Das Grinsen wich einem überraschten Ausdruck. „Der Eintrittspreis heute wird dir nicht gefallen.“ Er sah auf die Uhr, zurück auf den Bildschirm, überlegte einen Moment. „Na, bist du da bist, ist es eh nach Mitternacht. Dann ist’s billiger, aber immer noch unverschämt.“
„Ich geh da garantiert nicht hin!“, protestierte ich, „Er wollte Abstand.“
„Er hat das Gespräch angenommen, oder? Und geführt. Und, dass er immer noch in dich verliebt ist. Und er hat dir gesagt, wo er ist.“ Sie stoppte, schüttelte brüsk den Kopf. „Aber bitte, wenn dir das nicht genug ist, dann bleib hier. Heul noch einen Monat rum, dann such dir wen anderes. Mit etwas Glück findest du jemanden, der nicht aussieht wie Arnold 2.0.“
„Das tut er nicht!“, fuhr ich sie an, „Du hast ihn ja noch nicht einmal gesehen!“
„Du seit einem Monat auch nicht. Vielleicht hat er sich in der Zwischenzeit in Richtung Arnie verändert?“
Ich verschränkte die Arme und beschloss, nicht weiter darauf einzugehen. „Ich habe keinen Bock, zuzusehen, wie er jemanden abschleppt.“
„Du wolltest doch zu Kreuze kriechen?“, fragte Klaus ruhig und wartete tatsächlich, bis ich widerwillig nickte. „Geh hin, bitte ihn, es nicht zu tun. Sag ihm, warum. Deutlich.“ Er ignorierte, dass sich mein Gesicht immer unwilliger verzog.

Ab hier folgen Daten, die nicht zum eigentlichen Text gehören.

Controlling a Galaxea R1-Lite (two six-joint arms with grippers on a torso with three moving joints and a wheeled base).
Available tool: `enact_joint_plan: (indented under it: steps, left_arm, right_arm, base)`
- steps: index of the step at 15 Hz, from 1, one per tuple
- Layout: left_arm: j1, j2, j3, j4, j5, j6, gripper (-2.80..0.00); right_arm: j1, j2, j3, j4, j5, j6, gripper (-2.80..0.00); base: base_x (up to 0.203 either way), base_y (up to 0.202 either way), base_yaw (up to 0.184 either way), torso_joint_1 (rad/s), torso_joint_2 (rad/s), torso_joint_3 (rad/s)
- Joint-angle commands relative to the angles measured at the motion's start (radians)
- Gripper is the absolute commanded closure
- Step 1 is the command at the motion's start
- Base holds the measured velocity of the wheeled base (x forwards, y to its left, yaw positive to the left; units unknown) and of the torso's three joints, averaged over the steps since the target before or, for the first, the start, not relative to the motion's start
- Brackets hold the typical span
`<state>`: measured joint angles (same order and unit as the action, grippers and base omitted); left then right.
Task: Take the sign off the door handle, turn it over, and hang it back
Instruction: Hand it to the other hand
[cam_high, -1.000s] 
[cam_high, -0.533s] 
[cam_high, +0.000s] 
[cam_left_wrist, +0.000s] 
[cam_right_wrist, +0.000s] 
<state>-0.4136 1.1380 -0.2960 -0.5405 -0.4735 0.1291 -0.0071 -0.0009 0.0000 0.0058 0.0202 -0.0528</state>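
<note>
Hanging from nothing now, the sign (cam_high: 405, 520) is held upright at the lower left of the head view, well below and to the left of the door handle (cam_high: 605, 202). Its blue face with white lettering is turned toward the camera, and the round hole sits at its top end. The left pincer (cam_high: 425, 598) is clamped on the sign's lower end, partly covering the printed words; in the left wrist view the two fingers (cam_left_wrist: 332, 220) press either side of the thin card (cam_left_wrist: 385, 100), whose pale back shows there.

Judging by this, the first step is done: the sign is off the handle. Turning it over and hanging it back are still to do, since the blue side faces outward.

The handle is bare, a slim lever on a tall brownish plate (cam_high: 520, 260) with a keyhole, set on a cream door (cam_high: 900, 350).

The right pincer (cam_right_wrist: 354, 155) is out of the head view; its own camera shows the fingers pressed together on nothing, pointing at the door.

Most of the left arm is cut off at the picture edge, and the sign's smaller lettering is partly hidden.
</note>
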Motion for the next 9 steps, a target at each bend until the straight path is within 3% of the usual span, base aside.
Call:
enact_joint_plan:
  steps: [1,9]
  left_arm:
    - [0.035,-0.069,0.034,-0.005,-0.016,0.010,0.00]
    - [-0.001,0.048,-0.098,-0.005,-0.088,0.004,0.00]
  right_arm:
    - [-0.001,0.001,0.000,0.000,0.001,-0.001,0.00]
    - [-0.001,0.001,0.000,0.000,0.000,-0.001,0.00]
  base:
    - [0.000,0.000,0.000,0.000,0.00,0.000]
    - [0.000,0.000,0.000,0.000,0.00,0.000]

Das hatte ich doch schon versucht, als er nüchtern gewesen war. Was sollte es denn bringen, wenn er seine Meinung eh nicht änderte?

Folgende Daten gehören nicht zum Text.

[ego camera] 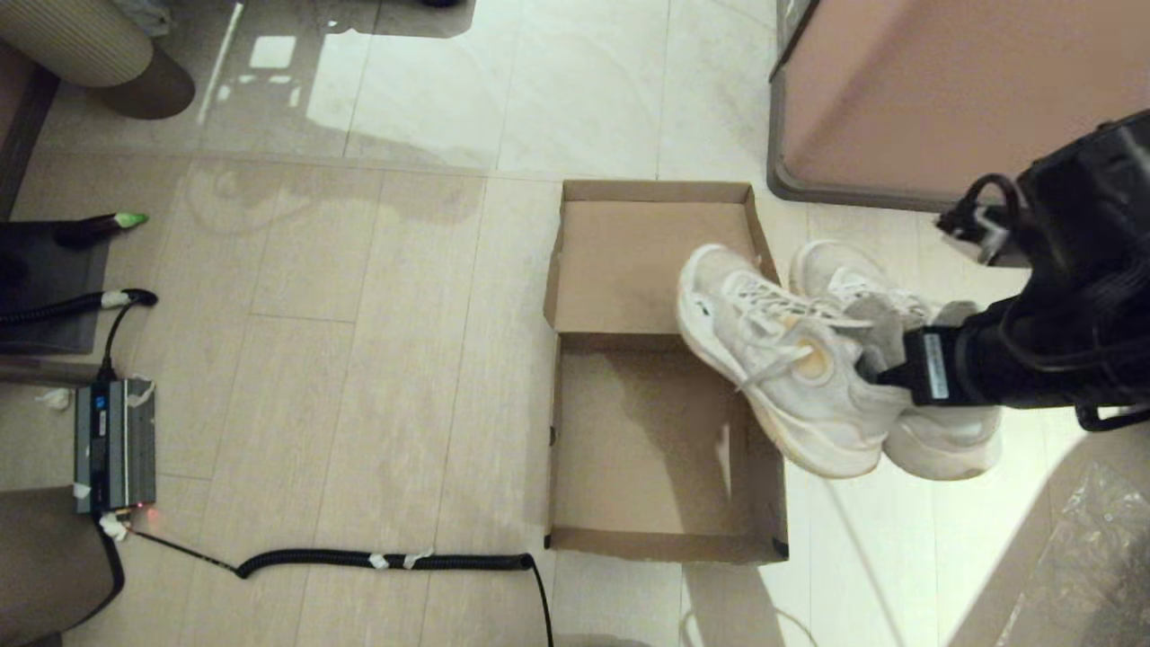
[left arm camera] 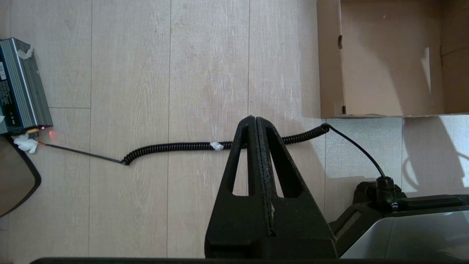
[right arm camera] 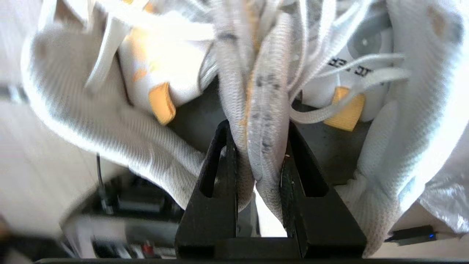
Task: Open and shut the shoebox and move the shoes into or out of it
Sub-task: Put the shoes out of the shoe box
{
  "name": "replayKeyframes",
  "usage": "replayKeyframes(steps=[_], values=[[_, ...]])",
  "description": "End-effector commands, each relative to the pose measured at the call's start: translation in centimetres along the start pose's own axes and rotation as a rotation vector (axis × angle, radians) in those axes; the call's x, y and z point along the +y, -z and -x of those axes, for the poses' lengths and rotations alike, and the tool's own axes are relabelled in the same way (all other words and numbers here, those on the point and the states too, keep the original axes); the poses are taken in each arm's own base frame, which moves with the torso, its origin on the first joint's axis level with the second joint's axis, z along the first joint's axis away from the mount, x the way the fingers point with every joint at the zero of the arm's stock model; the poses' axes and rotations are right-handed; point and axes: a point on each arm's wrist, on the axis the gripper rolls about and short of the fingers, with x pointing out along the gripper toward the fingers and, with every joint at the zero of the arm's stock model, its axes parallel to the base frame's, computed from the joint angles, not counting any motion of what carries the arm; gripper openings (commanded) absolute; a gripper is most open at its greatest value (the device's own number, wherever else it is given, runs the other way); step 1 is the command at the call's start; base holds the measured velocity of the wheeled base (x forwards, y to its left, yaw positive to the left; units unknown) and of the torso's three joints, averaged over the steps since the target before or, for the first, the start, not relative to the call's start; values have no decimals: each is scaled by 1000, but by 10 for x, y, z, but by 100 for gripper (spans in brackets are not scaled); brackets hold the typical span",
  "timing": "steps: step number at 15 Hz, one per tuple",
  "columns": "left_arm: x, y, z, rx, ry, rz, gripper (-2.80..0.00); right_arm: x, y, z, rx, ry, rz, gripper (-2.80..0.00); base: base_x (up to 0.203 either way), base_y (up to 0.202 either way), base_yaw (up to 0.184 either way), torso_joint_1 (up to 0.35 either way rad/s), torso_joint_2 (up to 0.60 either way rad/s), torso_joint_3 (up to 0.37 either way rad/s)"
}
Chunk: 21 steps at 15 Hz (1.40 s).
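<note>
- The shoebox [ego camera: 660, 449] lies open on the floor, lid flat back, tray empty.
- Both shoes [ego camera: 800, 359] hang at the box's right wall, toes pointing away from the robot, long axes angled over the lid.
- The right gripper [right arm camera: 258, 161] pinches their inner collars together; a thin grip, one shoe may slip.
- The left gripper [left arm camera: 256, 124], jaws pressed together, sits near the box's front-left corner.

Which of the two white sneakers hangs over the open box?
The left-hand sneaker of the pair in the right gripper: its toe overlaps the shoebox, while the other sneaker hangs over bare floor.
</note>
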Motion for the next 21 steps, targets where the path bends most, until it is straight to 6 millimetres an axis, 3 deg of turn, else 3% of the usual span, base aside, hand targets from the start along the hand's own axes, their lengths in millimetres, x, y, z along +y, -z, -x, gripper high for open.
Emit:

Aber Opi hatte gesagt, ich müsse am Ball bleiben. Bei ihm hätte es funktioniert.
„Es wäre ein Anfang.“ Klaus sah mich an. „Außer, du hast dich inzwischen entschlossen, aufzugeben. Oder willst einfach nicht mehr.“
„Was, wenn ihr ihn falsch versteht und er dennoch mit dem Kerl abzieht?“
„Wenn du hier bleibst, tut er das so oder so. Zu verlieren hast du also nichts, außer ein bisschen Stolz.“ Er zeigte auf den Laptop. „Soll ich dir die Karte ausdrucken? Ist ein ganzes Stück von der nächsten Haltestelle entfernt.“
Ich sah auf die Uhr. Zwanzig vor Zwölf. Irgendwie war ich kein bisschen mehr müde.
Wenn es bei Opi funktioniert hatte, war es wohl einen Versuch wert. Auch um zwanzig vor Mitternacht an Silvester. Und ich hatte mir ja vorgenommen, es wenigstens zu versuchen, auch wenn ich nicht gedacht hätte, dass ich das gleich nach meiner Rückkehr tun würde. Aber … wenn heute nicht die Nacht war, um gute Vorsätze in die Tat umzusetzen, wann denn dann?